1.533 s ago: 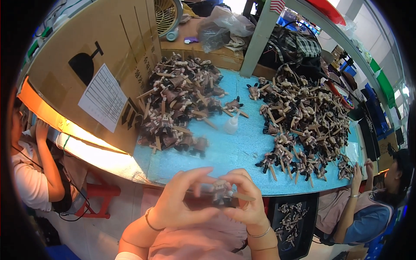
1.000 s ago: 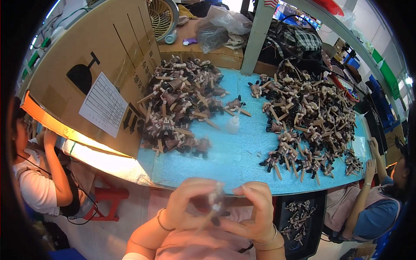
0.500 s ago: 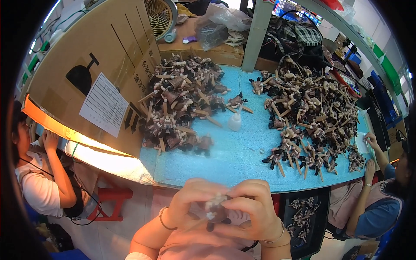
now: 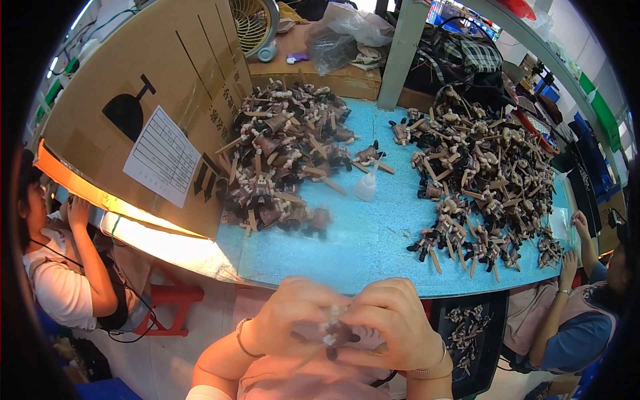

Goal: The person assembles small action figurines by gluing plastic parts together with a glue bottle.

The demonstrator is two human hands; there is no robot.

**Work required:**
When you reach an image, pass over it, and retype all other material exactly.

**Answer to this exercise:**
1.533 s ago: 
1.000 s ago: 
0.500 s ago: 
now: 

Goal: The person assembles small action figurines by gluing plastic parts together with a glue bottle.

The demonstrator is two human hands; there is no robot.

The answer has now been finished.